Pour Greenpeace, Transport & Environnement et Carbon Market Watch, EasyJet incarne l’exemple le plus flagrant des privilèges du secteur aérien.
Pour Greenpeace, Transport & Environnement et Carbon Market Watch, EasyJet incarne l’exemple le plus flagrant des privilèges du secteur aérien. - Belgaimage.

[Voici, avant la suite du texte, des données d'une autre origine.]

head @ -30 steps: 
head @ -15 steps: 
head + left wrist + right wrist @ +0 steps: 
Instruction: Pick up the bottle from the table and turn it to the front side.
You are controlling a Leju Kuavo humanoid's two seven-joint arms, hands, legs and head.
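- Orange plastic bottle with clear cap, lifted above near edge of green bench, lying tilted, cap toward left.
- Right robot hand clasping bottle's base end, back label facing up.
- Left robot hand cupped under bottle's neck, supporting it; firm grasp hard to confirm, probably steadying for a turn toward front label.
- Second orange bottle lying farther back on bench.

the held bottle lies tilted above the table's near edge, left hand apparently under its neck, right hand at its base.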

Interdiction des vols les plus courts quand une solution alternative (bus ou train) existe, interdiction de reverser des dividendes aux actionnaires ou d’augmenter le salaire des CEO durant trois ans, des aides uniquement réservées à assurer la sécurité des emplois ou, encore, des critères obligatoires de transition « verte » : ce sont les principales conditions auxquelles Greenpeace voudrait voir les compagnies aériennes soumises après leurs demandes d’aides financières pour sortir de la crise Covid-19. Avec deux autres associations (Transport & Environnement, Carbon Market Watch), Greenpeace plaide pour que l’aide financière réclamée par les compagnies européennes (plus de 12 milliards accordés ou en discussion) soit conditionnée à des avancées environnementales. Un chemin que, jusqu’à présent, seule l’Autriche aurait décidé de suivre en négociant actuellement son aide à Austrian Airlines (qui fait partie du groupe Lufthansa).